- **Exercise brief**
Return the lines of the data below exactly. Start at the first and end with the line containing "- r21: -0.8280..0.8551".

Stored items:
☆ ☆ ☆ ☆ ☆

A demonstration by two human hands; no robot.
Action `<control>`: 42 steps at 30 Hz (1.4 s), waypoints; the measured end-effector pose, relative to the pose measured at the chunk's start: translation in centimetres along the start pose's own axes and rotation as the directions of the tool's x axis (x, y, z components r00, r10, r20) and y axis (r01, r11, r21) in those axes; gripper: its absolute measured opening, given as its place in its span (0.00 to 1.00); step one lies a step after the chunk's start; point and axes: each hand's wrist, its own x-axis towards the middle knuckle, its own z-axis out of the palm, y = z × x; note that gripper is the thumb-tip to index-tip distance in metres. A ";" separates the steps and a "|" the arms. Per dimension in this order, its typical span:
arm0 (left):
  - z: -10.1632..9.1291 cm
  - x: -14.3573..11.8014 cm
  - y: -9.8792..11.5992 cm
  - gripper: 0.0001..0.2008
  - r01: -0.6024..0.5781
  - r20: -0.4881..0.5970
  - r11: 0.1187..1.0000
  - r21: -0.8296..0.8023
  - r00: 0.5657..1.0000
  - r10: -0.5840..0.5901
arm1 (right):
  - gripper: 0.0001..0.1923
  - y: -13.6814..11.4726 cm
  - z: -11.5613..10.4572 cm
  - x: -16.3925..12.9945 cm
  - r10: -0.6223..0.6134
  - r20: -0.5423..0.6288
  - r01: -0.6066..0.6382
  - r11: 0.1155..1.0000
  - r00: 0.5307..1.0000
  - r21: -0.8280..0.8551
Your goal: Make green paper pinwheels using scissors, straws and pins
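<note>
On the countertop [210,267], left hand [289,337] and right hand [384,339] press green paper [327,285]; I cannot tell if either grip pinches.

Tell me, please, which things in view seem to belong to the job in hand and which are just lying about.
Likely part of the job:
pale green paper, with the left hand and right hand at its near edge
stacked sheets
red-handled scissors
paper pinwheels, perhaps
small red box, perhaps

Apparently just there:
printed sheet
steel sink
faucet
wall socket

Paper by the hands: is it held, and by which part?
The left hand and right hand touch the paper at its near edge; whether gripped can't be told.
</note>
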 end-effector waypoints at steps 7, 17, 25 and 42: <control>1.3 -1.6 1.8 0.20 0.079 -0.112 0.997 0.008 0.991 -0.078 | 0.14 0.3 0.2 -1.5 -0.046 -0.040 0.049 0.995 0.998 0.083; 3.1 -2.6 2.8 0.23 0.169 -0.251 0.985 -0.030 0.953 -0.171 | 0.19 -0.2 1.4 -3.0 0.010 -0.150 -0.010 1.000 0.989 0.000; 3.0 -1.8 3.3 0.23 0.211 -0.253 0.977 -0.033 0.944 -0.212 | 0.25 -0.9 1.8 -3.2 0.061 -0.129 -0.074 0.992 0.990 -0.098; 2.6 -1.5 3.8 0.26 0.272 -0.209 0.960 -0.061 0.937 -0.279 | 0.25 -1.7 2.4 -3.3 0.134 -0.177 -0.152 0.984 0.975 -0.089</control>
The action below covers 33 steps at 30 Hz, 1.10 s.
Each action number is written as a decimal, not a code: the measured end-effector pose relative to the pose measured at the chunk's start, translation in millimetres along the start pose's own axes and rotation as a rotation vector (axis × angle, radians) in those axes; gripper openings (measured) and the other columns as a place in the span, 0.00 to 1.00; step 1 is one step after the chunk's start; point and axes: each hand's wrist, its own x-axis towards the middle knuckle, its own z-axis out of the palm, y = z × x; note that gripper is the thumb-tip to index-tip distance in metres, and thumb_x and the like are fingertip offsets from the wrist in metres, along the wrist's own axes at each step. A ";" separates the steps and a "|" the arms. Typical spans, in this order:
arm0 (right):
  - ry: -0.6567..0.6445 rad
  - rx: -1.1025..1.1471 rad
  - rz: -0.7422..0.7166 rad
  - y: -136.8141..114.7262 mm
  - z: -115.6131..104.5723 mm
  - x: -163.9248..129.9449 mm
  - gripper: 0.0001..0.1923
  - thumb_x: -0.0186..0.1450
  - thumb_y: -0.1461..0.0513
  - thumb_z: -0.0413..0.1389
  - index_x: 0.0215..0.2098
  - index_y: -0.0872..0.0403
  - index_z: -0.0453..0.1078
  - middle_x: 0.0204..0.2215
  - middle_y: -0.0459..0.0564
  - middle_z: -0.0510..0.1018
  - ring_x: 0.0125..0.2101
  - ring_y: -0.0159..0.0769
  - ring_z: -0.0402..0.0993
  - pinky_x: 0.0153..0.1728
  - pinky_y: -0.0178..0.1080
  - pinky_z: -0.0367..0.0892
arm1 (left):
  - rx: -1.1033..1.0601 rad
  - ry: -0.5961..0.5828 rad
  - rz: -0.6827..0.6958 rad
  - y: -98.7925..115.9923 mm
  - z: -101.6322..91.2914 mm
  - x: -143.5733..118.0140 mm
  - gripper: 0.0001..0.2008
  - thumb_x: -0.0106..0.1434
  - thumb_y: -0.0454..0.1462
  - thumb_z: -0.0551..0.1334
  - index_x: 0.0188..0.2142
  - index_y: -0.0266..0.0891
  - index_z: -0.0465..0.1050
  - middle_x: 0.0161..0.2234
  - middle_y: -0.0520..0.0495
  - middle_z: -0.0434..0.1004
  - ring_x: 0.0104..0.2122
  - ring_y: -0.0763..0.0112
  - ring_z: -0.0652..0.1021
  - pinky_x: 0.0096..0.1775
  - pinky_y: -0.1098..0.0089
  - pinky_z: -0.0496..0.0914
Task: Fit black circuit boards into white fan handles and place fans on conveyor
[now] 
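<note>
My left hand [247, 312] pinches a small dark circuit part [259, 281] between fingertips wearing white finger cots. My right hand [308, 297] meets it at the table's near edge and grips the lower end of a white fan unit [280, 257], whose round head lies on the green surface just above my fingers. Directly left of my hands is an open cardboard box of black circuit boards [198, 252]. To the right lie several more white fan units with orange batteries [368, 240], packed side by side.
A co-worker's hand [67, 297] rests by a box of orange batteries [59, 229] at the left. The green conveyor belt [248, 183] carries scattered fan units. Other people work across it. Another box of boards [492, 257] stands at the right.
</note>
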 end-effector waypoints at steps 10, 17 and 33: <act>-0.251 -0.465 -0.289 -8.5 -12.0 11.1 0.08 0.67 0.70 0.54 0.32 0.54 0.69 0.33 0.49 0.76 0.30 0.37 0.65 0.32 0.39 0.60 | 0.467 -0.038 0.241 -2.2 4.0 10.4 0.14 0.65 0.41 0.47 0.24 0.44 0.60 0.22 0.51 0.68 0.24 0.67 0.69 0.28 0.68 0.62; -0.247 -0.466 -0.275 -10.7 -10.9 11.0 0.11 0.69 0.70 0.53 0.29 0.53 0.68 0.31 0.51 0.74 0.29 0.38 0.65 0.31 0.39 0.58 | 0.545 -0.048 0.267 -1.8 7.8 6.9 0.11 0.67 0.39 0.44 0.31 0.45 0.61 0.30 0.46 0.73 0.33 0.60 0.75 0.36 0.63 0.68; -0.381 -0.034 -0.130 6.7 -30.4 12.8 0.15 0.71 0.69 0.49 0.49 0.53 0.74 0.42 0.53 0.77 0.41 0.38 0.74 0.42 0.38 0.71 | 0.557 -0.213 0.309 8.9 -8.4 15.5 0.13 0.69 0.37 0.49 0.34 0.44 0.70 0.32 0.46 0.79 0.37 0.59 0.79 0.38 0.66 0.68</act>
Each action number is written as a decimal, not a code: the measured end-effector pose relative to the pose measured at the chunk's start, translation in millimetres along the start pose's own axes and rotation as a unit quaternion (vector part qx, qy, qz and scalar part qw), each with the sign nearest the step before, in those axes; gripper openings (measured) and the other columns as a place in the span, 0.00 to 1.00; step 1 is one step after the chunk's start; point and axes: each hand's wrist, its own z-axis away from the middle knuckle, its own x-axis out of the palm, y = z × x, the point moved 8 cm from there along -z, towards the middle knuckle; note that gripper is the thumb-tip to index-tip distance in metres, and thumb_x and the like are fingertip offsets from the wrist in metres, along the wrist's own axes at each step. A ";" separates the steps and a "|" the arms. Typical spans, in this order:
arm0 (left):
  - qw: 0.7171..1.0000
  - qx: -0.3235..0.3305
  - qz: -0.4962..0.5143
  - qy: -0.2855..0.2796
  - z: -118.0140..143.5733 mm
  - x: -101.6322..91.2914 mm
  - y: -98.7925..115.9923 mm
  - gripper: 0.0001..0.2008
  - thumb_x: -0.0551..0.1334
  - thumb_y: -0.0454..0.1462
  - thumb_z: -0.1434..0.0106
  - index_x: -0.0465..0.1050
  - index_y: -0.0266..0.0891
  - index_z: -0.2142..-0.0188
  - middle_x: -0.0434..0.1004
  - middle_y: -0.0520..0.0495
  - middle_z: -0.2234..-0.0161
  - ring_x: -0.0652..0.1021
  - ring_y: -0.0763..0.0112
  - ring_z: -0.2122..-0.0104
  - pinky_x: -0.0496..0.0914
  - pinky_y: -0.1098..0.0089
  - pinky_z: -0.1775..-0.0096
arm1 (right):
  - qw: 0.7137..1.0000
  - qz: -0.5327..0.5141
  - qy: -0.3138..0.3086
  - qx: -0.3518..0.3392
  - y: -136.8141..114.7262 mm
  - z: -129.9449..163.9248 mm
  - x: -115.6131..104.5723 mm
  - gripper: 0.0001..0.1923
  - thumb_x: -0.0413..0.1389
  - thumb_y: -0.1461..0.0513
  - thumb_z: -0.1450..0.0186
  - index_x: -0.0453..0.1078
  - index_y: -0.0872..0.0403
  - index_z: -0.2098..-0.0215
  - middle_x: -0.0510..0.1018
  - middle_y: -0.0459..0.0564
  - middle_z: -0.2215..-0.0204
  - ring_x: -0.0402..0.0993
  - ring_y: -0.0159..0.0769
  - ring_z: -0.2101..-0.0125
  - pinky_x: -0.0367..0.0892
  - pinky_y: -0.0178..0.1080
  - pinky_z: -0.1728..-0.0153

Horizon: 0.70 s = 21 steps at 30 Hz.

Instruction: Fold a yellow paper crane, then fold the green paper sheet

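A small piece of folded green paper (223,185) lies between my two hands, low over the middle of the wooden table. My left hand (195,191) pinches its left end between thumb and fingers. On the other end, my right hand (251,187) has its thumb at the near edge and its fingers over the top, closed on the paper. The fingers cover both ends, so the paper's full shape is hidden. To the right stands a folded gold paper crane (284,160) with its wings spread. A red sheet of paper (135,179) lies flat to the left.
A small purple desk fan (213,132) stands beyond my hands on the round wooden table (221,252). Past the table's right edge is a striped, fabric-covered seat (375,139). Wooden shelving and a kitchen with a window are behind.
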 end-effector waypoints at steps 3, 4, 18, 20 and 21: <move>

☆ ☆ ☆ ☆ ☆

- **The completed task**
A demonstration by two human hands; no robot.
Action `<control>`: 42 steps at 30 Hz (1.4 s), waypoints; the measured end-effector pose, relative to the pose measured at the chunk's start: translation in centimetres along the start pose's own axes and rotation as the directions of the tool's x axis (x, y, z components r00, r10, r20) and y axis (r01, r11, r21) in those axes; gripper: its absolute measured opening, given as its place in its span (0.00 to 1.00); step one lies a step after the chunk's start; point and axes: each hand's wrist, its own x-axis towards the middle knuckle, its own z-axis out of the palm, y = z × x; note that gripper is the thumb-tip to index-tip distance in metres. A ";" separates the steps and a "|" the arms. Per dimension in this order, its typical span:
arm0 (left):
  - z: -10.1632..9.1291 cm
  - x: -14.3573..11.8014 cm
  - y: -9.8792..11.5992 cm
  - gripper: 0.0001..0.2008
  - r01: -0.6024..0.5781
  - r20: -0.4881..0.5970
  - r11: 0.1187..1.0000
  - r21: -0.8296..0.8023
  - r00: 0.5657..1.0000
  - r10: -0.5840..0.5901
arm1 (right):
  - gripper: 0.0001..0.1923
  - y: -13.6814..11.4726 cm
  - z: -11.5613..10.4572 cm
  - x: -16.3925..12.9945 cm
  - r10: -0.6223..0.6134
  - r20: -0.5423..0.6288
  - r01: -0.6066..0.6382
  - r11: 0.1155..1.0000
  - r00: 0.5307..1.0000
  - r21: -0.8280..0.8551

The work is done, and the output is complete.